**DATASET EXTRACT**:

=== Section Start ===

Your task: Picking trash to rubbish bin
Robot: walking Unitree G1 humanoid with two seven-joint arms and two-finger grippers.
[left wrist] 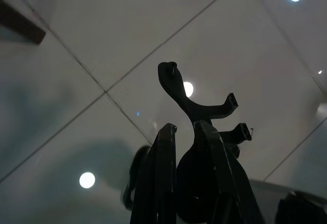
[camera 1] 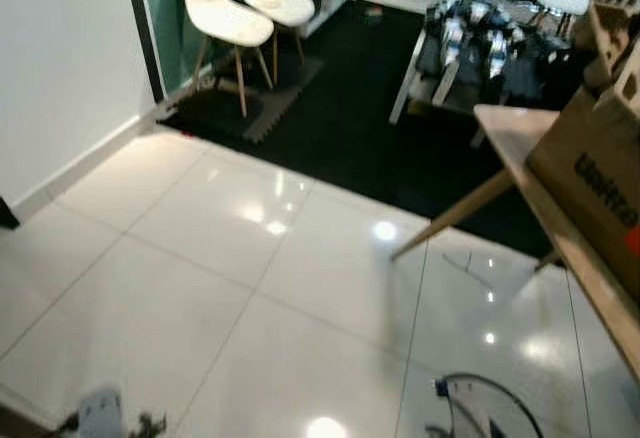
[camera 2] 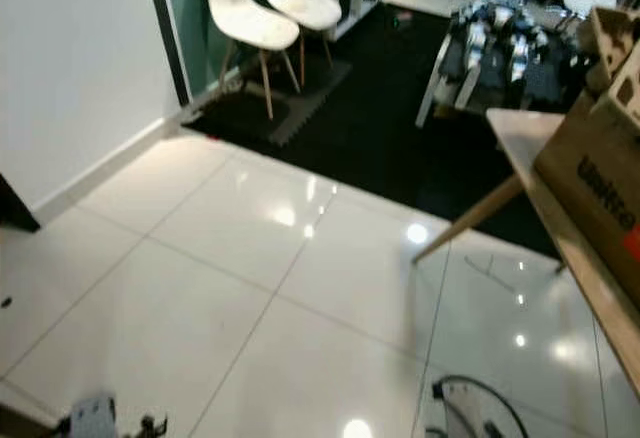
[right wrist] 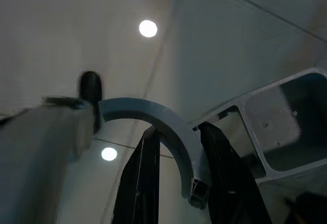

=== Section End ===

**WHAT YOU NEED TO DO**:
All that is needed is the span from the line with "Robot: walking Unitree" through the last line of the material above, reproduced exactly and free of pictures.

**ANSWER TO THE EXERCISE**:
Robot: walking Unitree G1 humanoid with two seven-joint arms and two-finger grippers.
[left wrist] 
[camera 1] 
[camera 2] 
[right wrist] 

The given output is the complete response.